• **What you will do**
Quote each line of the material verbatim, without the pictures.

• **Material provided**
□ □ □ □ □ □ □

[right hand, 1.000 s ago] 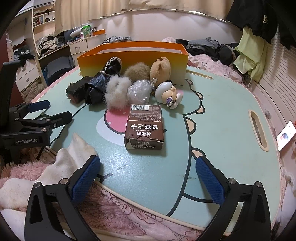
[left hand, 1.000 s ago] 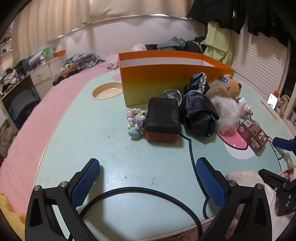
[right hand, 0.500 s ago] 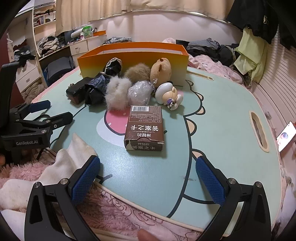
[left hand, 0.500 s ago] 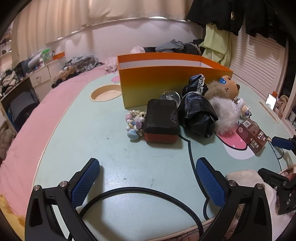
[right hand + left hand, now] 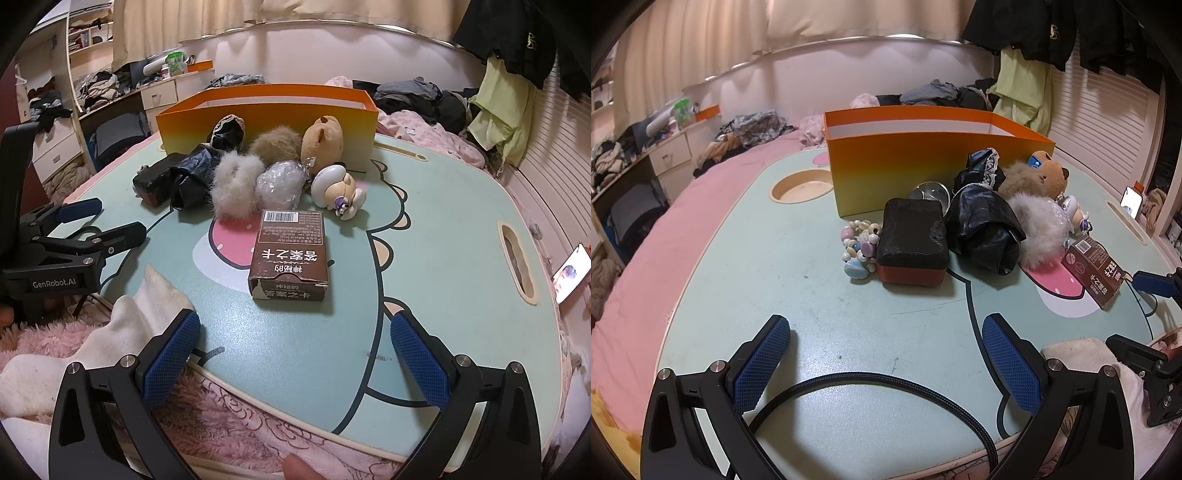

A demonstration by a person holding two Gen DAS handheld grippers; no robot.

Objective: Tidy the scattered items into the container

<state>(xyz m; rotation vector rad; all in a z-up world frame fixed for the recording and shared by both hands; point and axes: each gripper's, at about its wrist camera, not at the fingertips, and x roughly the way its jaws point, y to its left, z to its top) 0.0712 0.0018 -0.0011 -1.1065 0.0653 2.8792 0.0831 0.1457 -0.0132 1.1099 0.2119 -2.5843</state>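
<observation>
The right gripper (image 5: 295, 354) is spread wide with nothing in it. It hangs over the near edge of the tabletop (image 5: 443, 229). The brown card box (image 5: 290, 254) lies flat straight ahead of it, near the middle of the tabletop. The box's long side points away from the gripper, toward the orange container (image 5: 266, 110) at the far edge. So the two fingers stand on either side of the box's short width. I think this gripper could slide forward and pinch it without turning.

The left gripper (image 5: 886, 365) is spread wide and empty too. It sits over the near left part of the tabletop. The black and red case (image 5: 912, 243) is straight ahead of it, with the bead bracelet (image 5: 858, 245) touching its left side. The brown card box is far off to this gripper's right, so the right gripper is the nearer one for the box.

The other things are bunched just in front of the container: a black shiny bag (image 5: 982, 225), a grey fluffy pom-pom (image 5: 234, 184), a bear plush (image 5: 321, 142) and a small white figure (image 5: 338, 188). Nothing can be seen inside the container yet.
</observation>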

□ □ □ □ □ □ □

• **Exercise output**
[right hand, 1.000 s ago] 
[left hand, 1.000 s ago] 
[right hand, 0.500 s ago] 
[left hand, 0.500 s ago] 
[right hand + left hand, now] 

A demonstration by a person holding two Gen DAS handheld grippers; no robot.

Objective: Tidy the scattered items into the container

<state>(xyz m; rotation vector rad; all in a z-up world frame fixed for the recording and shared by both hands; point and axes: each gripper's, at about its wrist camera, not at the fingertips, and x roughly the way its jaws point, y to its left, z to its top) 0.0712 0.0018 -0.0011 -1.1065 0.0653 2.8792 0.0831 0.1457 -0.0132 1.1099 0.2119 -2.5843</state>
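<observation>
The right gripper (image 5: 295, 354) is spread wide with nothing in it. It hangs over the near edge of the tabletop (image 5: 443, 229). The brown card box (image 5: 290, 254) lies flat straight ahead of it, near the middle of the tabletop. The box's long side points away from the gripper, toward the orange container (image 5: 266, 110) at the far edge. So the two fingers stand on either side of the box's short width. I think this gripper could slide forward and pinch it without turning.

The left gripper (image 5: 886, 365) is spread wide and empty too. It sits over the near left part of the tabletop. The black and red case (image 5: 912, 243) is straight ahead of it, with the bead bracelet (image 5: 858, 245) touching its left side. The brown card box is far off to this gripper's right, so the right gripper is the nearer one for the box.

The other things are bunched just in front of the container: a black shiny bag (image 5: 982, 225), a grey fluffy pom-pom (image 5: 234, 184), a bear plush (image 5: 321, 142) and a small white figure (image 5: 338, 188). Nothing can be seen inside the container yet.
</observation>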

Nothing more belongs to this exercise.